Would you repeat exactly the part of the listing below that runs from the line containing "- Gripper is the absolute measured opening" down to the line containing "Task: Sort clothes", inclusive, and nothing else?

********

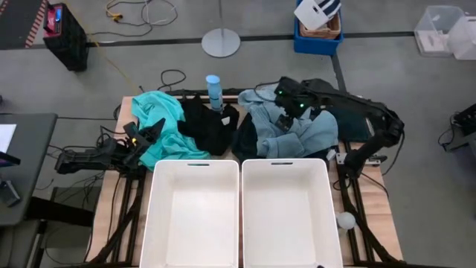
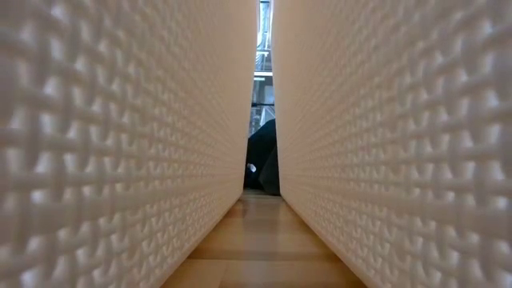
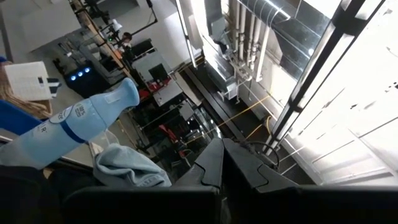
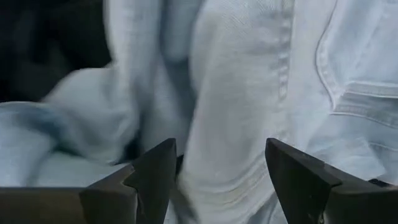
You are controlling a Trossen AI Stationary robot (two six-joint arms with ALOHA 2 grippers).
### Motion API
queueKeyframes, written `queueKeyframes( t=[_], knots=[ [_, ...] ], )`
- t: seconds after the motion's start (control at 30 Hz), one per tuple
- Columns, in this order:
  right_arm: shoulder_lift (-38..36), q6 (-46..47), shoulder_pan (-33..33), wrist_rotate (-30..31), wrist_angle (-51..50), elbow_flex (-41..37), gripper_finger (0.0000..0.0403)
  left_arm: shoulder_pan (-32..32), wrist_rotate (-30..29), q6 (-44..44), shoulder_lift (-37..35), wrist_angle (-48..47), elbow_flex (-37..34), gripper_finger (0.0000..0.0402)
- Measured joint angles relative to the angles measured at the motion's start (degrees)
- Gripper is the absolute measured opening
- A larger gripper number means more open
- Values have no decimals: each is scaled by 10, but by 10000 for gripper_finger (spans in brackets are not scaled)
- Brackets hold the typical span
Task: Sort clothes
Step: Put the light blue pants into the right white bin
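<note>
The clothes lie heaped along the table's far side: a turquoise garment (image 1: 160, 123) at the left, a black one (image 1: 208, 126) in the middle, a pale grey-blue one (image 1: 297, 138) at the right, and a dark one (image 1: 349, 115) under the right arm. My right gripper (image 1: 286, 117) points down over the grey-blue garment (image 4: 249, 74), open, with a fold of the cloth between its fingers. My left gripper (image 1: 149, 134) waits at the table's left beside the turquoise garment, shut (image 3: 222, 163) and tipped upward with nothing in it. My right gripper comes at the pale grey-blue garment from above, and its open fingers (image 4: 155, 168) stand on either side of a seamed fold (image 4: 217, 155). I cannot tell whether the fingertips touch the cloth.
Two white bins (image 1: 195, 162) (image 1: 285, 162) stand side by side on the near half of the table. A slim blue bottle (image 1: 214, 91) stands upright at the far edge among the clothes. In the low view, a dark garment (image 2: 266, 160) shows through the narrow gap between the bins.
</note>
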Motion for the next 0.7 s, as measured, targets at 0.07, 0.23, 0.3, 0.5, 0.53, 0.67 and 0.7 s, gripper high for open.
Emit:
queueKeyframes(
  t=[0.07, 0.23, 0.3, 0.5, 0.53, 0.67, 0.7],
  knots=[
    [5, 0, 9, 33, 0, 0, 266, 0, 0, 0, 0, 0, 0, 0],
    [15, 14, 24, 85, -19, 0, 266, 0, 0, 0, 0, -1, 0, 0],
    [18, 19, 30, 97, -23, 0, 266, 0, 0, 0, 0, -1, 0, 0],
    [18, 50, 35, 101, -31, 0, 265, 0, 0, 0, 0, -4, 0, 0],
    [18, 56, 36, 101, -34, 0, 265, 0, 0, 0, 0, -4, 0, 0],
    [18, 72, 47, 101, -41, 0, 265, 0, 0, 0, 0, -4, 0, 0],
    [18, 75, 50, 101, -39, 0, 265, 0, 0, 0, 0, -4, 0, 0]
  ],
)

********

## Response to this exercise
- Gripper is the absolute measured opening
- A larger gripper number means more open
- Values have no decimals: each is scaled by 10, but by 10000 for gripper_finger (spans in brackets are not scaled)
- Brackets hold the typical span
Task: Sort clothes

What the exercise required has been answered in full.